Abdulkarim told AFP that the extremists, also known as ISIS or ISIL, “booby-trapped” the arch, which is thought to be around 2,000 years old, “several weeks ago.”

“We are living through a catastrophe. Since the capture of the city, it has been one shock after another,” he told the agency.

ISIL has embarked on a campaign to destroy monuments that pre-date Islam and artifacts they say promote idolatry since seizing Palmyra in May.

Last month, news emerged that they destroyed the city’s ancient tower tombs, which date from 100 A.D. In August, they beheaded archaeologist Khaled al-Asaad, a caretaker at the site and in July, militants released a video apparently showing a mass execution of soldiers within the ruins.
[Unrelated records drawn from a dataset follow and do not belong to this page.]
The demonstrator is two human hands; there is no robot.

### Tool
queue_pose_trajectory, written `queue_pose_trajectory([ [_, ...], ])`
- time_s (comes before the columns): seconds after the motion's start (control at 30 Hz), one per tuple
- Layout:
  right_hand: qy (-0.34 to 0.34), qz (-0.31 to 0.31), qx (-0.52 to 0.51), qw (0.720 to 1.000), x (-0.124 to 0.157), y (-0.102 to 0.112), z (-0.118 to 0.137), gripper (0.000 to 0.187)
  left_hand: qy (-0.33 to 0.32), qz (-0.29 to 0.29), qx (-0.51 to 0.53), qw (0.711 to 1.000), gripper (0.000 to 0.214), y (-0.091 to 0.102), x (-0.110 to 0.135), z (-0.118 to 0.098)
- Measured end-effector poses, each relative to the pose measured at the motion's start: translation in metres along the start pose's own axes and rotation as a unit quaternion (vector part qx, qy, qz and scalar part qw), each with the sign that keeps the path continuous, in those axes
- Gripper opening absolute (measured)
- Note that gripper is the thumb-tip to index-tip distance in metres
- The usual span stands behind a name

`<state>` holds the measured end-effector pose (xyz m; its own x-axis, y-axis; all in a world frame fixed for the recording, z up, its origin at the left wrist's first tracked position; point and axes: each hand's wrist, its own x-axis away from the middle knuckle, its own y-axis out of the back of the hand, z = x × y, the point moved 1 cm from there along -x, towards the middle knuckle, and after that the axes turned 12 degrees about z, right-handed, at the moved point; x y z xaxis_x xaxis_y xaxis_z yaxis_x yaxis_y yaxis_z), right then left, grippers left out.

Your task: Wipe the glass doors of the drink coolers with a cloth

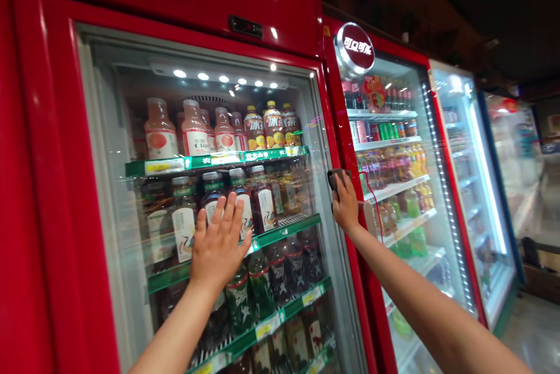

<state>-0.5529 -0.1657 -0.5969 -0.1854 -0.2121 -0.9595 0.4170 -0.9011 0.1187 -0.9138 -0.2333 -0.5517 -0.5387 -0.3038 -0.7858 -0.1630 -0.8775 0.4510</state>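
The red-framed glass door (129, 210) of a drinks fridge stands before me, apparently closed. My left hand (219, 240) lies flat with its fingers spread, at the glass in front of a row of dark bottles (263, 199); whether the whole palm touches cannot be told. At the door's right edge my right hand (345, 202) has its fingers on a dark door handle (331, 180), which it partly covers. Behind the glass, pink bottles (161, 132) and yellow-capped bottles (273, 126) fill the upper shelf. Green and dark bottles (261, 283) stand lower down.
To the right, a second red drinks fridge (437, 129) holds several shelves of cans and bottles, with a red cord (373, 199) hanging at its left side. More lit fridges (470, 187) follow beyond it. Grey floor (534, 327) shows at the lower right.
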Motion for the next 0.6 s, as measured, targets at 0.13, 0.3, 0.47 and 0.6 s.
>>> queue_pose_trajectory([
  [0.13,0.014,-0.002,-0.006,1.000,-0.037,0.002,-0.004,0.060,0.000,-0.002,0.005,1.000,0.086,0.000,0.000,0.000],
  [0.3,0.028,0.004,-0.022,0.999,-0.073,0.005,-0.005,0.054,-0.001,0.000,0.008,1.000,0.088,0.000,-0.001,0.000],
  [0.47,0.011,0.008,-0.012,1.000,0.004,0.003,-0.011,0.057,0.001,0.011,0.014,1.000,0.086,0.000,-0.002,-0.001],
  [0.6,0.011,0.010,-0.016,1.000,-0.001,0.005,-0.011,0.057,0.003,0.010,0.024,1.000,0.085,0.001,-0.001,-0.001],
])
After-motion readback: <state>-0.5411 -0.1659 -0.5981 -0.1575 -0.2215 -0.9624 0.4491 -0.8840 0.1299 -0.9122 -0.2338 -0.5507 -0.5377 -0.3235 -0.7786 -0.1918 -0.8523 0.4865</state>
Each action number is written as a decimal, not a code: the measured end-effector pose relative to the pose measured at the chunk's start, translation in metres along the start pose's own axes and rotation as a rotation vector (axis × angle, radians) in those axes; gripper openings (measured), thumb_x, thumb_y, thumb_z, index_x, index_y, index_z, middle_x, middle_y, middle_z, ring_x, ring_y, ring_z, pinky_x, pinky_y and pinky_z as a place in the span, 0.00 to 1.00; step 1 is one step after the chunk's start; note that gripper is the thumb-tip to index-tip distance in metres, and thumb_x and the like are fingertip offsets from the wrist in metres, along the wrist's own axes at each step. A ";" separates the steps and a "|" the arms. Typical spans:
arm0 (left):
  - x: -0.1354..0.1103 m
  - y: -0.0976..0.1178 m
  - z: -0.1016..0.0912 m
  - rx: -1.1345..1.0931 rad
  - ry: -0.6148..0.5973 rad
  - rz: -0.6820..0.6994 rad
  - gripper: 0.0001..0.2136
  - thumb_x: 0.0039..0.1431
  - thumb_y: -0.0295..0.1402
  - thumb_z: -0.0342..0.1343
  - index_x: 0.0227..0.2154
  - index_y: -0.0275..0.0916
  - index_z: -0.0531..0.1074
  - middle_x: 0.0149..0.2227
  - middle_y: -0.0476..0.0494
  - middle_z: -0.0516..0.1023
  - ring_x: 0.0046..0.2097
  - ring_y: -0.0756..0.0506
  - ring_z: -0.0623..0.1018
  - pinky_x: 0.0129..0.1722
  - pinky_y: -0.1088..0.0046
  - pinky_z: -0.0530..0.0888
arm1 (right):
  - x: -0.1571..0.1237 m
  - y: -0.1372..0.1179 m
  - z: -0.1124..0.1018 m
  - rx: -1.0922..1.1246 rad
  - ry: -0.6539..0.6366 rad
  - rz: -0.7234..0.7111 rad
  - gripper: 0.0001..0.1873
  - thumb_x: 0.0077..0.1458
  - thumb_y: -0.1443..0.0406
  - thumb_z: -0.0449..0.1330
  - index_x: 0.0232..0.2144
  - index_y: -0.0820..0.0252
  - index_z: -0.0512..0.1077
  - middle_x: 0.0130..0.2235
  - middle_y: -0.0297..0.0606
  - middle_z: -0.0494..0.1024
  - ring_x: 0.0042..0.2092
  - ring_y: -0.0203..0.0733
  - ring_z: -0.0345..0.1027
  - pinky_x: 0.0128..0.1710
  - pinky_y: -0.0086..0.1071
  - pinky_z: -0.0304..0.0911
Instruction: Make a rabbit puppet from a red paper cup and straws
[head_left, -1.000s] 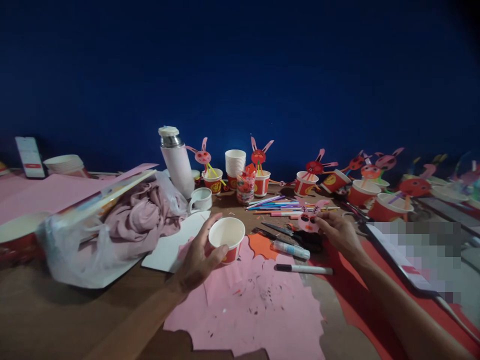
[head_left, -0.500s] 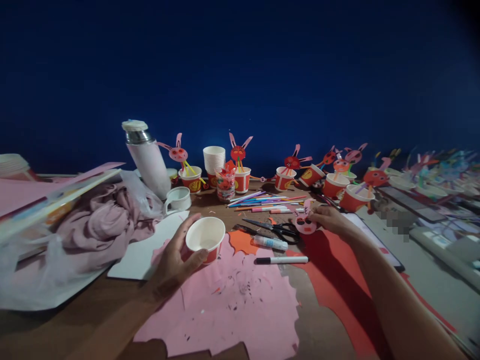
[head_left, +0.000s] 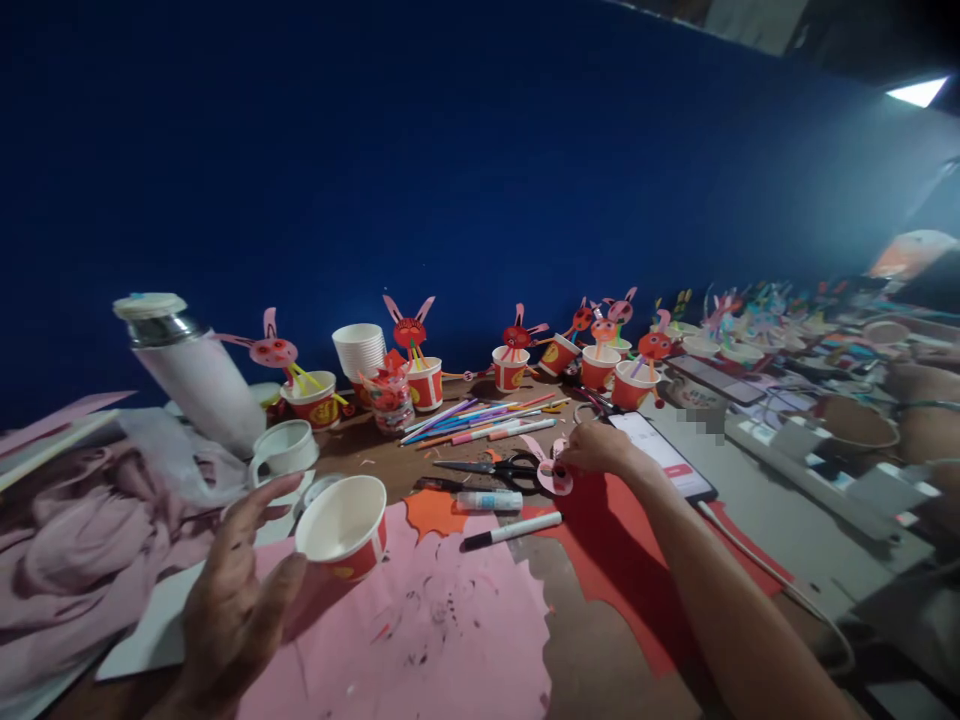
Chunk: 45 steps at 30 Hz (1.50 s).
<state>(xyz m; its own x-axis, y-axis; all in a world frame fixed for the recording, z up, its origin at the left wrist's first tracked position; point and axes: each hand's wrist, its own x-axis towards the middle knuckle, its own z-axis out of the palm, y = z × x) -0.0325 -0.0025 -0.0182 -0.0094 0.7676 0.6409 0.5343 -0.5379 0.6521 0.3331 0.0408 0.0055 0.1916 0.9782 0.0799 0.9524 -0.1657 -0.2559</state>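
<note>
A white-lipped red paper cup (head_left: 343, 527) stands upright on the scrap-strewn pink paper (head_left: 450, 620). Just left of it, my left hand (head_left: 244, 580) is open, fingers and thumb spread, with a small gap to the cup. Over the red paper (head_left: 622, 560), my right hand (head_left: 604, 448) pinches the edge of a pink paper rabbit face (head_left: 553, 480) with ears and drawn features; its fingertips are partly hidden. Close by lie black scissors (head_left: 517, 470), a glue stick (head_left: 489, 501) and a black-capped marker (head_left: 511, 531).
Finished rabbit cups (head_left: 426, 383) line the blue wall beside stacked cups (head_left: 358, 352). A white flask (head_left: 199, 375), a mug (head_left: 285, 448) and crumpled cloth (head_left: 71, 530) fill the left. Colored sticks (head_left: 480, 420) lie mid-table; a phone (head_left: 664, 460) and another person's arm (head_left: 926, 400) are at right.
My left hand has let go of the cup and drawn off leftward. The view has turned to the right. My right hand keeps hold of the rabbit face.
</note>
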 end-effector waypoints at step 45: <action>0.014 0.047 0.015 0.526 -0.203 0.307 0.17 0.52 0.34 0.50 0.45 0.37 0.64 0.48 0.37 0.67 0.51 0.41 0.64 0.50 0.59 0.61 | -0.045 -0.080 0.055 0.067 0.313 -0.588 0.14 0.52 0.63 0.49 0.21 0.57 0.70 0.21 0.37 0.74 0.25 0.38 0.66 0.25 0.30 0.47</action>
<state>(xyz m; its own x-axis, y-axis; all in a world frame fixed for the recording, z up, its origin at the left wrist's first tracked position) 0.0053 -0.0117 0.0151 0.3429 0.6843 0.6436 0.8310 -0.5405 0.1319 0.2355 0.0167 -0.0302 -0.2853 0.8193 0.4974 0.9046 0.4017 -0.1427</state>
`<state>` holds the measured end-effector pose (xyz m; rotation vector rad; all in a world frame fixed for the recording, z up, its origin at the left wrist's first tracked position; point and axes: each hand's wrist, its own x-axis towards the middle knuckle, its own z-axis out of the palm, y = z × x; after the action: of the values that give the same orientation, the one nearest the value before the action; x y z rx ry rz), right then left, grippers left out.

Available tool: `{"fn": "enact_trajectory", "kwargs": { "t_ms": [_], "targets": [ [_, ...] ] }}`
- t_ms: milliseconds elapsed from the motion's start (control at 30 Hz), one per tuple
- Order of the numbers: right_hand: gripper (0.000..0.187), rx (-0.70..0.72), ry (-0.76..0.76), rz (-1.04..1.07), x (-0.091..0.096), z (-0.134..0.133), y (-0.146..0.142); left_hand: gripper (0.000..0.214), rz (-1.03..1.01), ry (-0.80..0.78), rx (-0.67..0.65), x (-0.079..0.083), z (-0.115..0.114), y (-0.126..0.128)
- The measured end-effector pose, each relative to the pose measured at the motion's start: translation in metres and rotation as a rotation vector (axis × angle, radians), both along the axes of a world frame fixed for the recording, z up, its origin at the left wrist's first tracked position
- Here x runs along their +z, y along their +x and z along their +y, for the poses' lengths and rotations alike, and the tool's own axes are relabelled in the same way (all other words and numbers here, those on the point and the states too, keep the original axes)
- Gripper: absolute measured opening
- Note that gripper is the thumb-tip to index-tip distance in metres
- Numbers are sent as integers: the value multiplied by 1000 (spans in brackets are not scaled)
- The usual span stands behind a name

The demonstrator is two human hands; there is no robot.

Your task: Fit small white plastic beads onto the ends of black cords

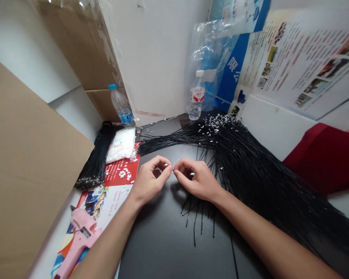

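Note:
Over the dark tabletop, my left hand and my right hand meet fingertip to fingertip. Each pinches thumb against forefinger. A tiny dark speck shows where the tips come together, too small to name. Just beyond and right of my right hand spreads a large heap of thin black wires, many with small white pieces on their far ends. Several loose wire ends stick out beneath my right wrist. More small white pieces lie scattered on a red printed sheet left of my left hand.
A bag of white pieces and a black wire bundle lie at left. Two bottles stand at the back. A pink glue gun rests beside my left forearm. Cardboard closes the left side; red cloth lies right.

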<state>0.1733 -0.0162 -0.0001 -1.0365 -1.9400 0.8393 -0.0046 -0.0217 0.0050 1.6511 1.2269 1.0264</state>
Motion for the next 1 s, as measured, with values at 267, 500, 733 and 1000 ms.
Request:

ISIL has also destroyed the 2,000-year-old Temple of Bel — Palmyra’s main temple — the smaller Temple of Baal-Shamim, other ancient temples, modern day Islamic cemeteries and shrines.

“This is a systematic destruction of the city. They want to raze it completely,” Abdulkarim told AFP. “They want to destroy the amphitheatre, the colonnade. We now fear for the entire city.”

“Their acts of vengeance are no longer ideologically driven because they are now blowing up buildings with no religious meaning,” he told Reuters.

Before the civil war began in Syria in 2011, Palmyra’s ruins were a major attraction, bringing about 150,000 tourists a year to the city.